References are included only when specifically alluded to. The texts by Surawicz, Electrophysiologic Basis of ECG and Cardiac Arrhythmias: William and Wilkens, Phildelphia 1995, by Chou Electrocardiography in Clinical Practice: Fourth Edition, W. P. Saunders, Philadelphia 1996, and by Zipes and Jalife Cardiac Electrophysiology from Cell to Bedside, Second Edition, Saunders, Philadelphia 1995, served as primary reference sources. Each is extensively referenced and was of inestimable value.
I am indebted to Dr. Jose Jalife for providing the demonstration of spiral waves shown in chapter seven and to Dr. John Michael Criley, Dr. David Criley, and Conrad Zalace for allowing me to reproduce the heart murmurs and phonocardiograms in chapter nine. They are from their CD-ROM The Physiological Origins of Heart Sounds and Murmurs, Lippencott-Raven, 1997.
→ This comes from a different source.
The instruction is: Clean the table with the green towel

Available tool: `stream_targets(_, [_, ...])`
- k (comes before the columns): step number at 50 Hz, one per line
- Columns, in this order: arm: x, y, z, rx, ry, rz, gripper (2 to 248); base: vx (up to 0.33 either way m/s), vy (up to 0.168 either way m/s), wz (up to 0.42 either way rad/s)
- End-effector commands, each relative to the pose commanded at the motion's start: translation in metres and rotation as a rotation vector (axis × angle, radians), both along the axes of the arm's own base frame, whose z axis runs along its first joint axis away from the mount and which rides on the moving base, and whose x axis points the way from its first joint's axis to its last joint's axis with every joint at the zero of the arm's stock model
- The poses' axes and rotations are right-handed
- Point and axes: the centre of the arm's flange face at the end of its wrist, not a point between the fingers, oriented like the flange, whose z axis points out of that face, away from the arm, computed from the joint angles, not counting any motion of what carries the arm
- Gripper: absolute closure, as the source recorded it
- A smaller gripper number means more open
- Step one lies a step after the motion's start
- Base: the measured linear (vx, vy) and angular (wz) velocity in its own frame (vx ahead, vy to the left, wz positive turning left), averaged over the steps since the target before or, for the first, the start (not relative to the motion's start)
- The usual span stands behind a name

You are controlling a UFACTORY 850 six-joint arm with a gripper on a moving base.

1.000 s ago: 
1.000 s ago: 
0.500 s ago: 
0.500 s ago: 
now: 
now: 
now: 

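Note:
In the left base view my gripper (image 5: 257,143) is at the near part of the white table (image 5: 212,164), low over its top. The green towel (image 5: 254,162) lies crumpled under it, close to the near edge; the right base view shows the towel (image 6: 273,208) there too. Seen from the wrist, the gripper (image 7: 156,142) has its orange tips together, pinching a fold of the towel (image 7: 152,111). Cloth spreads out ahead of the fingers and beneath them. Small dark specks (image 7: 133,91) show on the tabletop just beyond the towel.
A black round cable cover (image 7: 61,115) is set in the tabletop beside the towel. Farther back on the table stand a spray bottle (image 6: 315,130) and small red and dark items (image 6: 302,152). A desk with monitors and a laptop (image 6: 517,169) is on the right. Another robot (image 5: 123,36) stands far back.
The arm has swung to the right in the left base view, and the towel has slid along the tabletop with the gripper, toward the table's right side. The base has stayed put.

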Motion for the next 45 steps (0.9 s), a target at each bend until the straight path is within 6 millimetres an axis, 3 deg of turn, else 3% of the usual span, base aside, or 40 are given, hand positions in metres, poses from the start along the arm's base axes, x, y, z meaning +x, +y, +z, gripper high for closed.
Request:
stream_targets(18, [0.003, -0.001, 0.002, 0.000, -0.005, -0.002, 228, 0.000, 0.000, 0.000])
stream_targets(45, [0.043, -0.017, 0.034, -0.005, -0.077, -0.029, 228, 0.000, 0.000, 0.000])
This work could not have been accomplished without an unrestricted educational grant from Marquette Electronics, Inc. and without the help of Lynn Evans, Philmer Brooks and Carmeria Alston from the ECG laboratory at UNC hospitals. My thanks to Doctors Ann Gettes and Elieser Kaplinsky who reviewed each chapter and provided valuable critiques. My thanks also go out to Anne Middleton who provided expert secretarial assistance and to Jacques Strauss, Steve Korn and Carole Shanley at Futura Pulishing Company Inc. for their patience and support.
This work is dedicated to Ann, Edith, Gretchen and Susi, and to the medical students, house officers and cardiac fellows at the University of North Carolina at Chapel Hill who were the inspiration for this project.